**INSTRUCTIONS TO FOLLOW:** Strip the pictures and reproduce the rest of the listing exactly.

**DATA BLOCK:**
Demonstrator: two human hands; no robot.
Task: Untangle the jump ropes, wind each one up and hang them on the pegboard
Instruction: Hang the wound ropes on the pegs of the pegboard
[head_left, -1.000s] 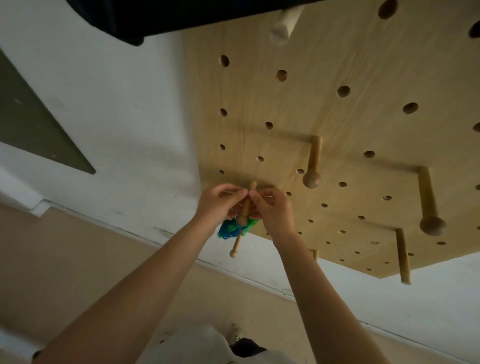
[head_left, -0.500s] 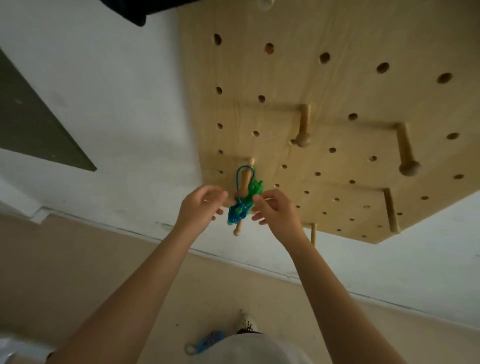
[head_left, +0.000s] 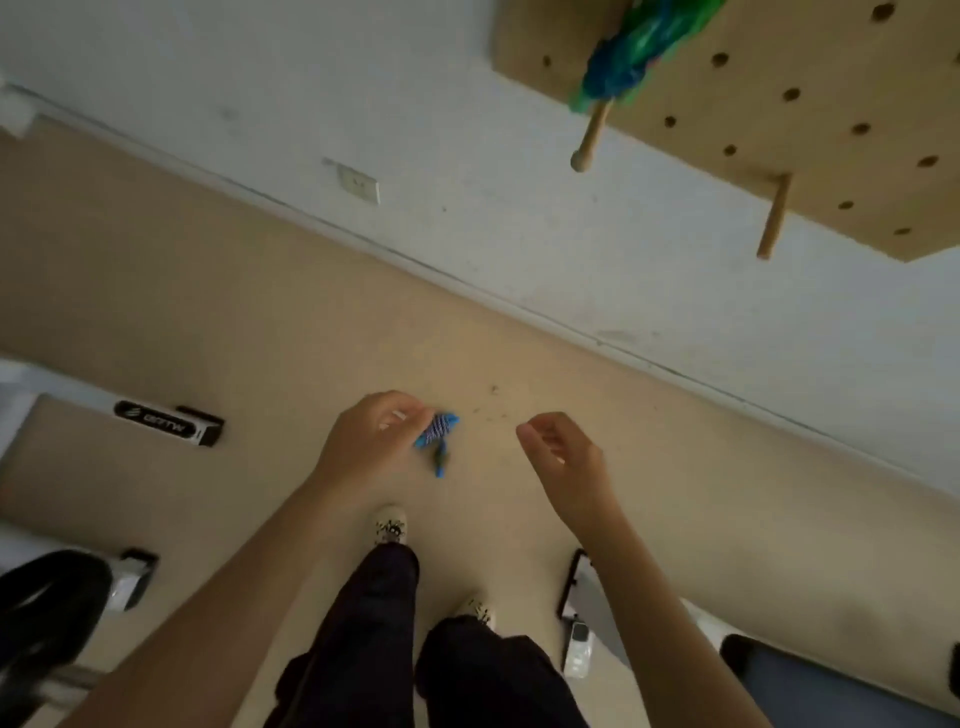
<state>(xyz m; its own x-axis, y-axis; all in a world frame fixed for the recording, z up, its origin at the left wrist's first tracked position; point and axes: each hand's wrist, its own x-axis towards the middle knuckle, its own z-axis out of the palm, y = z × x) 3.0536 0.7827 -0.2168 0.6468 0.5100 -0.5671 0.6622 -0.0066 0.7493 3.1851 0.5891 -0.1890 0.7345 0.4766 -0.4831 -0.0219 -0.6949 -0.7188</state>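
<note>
The pegboard (head_left: 810, 156) fills the far right of the view. A wound green and blue jump rope (head_left: 631, 49) already hangs over one of its wooden pegs (head_left: 589, 137), so that part of the task looks done. Below, on the tan floor (head_left: 208, 291), lies a small blue jump rope (head_left: 439, 434), bundled but too blurred to say how neatly wound. The left hand (head_left: 371, 441) hovers over it, fingers loosely curled; whether they touch the rope cannot be told. The right hand (head_left: 563, 457) hangs well apart to the right, fingers relaxed, holding nothing. What remains, I judge, is to pick up this blue rope, tidy it if needed, and hang it on a free peg.
</note>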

**RESULT FOR THIS EXERCISE:**
Demonstrator: two human hands; no robot.
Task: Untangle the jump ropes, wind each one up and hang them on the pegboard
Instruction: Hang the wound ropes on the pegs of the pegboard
[head_left, -1.000s] 
[head_left, -0.500s] 
[head_left, +0.000s] 
<state>(xyz m; its own x-axis, y-axis; all in a world frame fixed for the recording, z up, its origin at the left wrist's first tracked position; point and axes: each hand's wrist, its own x-axis towards the middle knuckle, its own z-axis out of the palm, y = z × x) 3.0536 0.7827 -0.2168 0.6468 0.5100 -0.5671 0.6622 -0.0066 0.7493 3.1851 0.5891 -0.1890 0.7345 0.4766 -0.4831 -0.0219 -0.6949 -0.7188</state>
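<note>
The pegboard (head_left: 810, 156) fills the far right of the view. A wound green and blue jump rope (head_left: 631, 49) already hangs over one of its wooden pegs (head_left: 589, 137), so that part of the task looks done. Below, on the tan floor (head_left: 208, 291), lies a small blue jump rope (head_left: 439, 434), bundled but too blurred to say how neatly wound. The left hand (head_left: 371, 441) hovers over it, fingers loosely curled; whether they touch the rope cannot be told. The right hand (head_left: 563, 457) hangs well apart to the right, fingers relaxed, holding nothing. What remains, I judge, is to pick up this blue rope, tidy it if needed, and hang it on a free peg.
</note>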

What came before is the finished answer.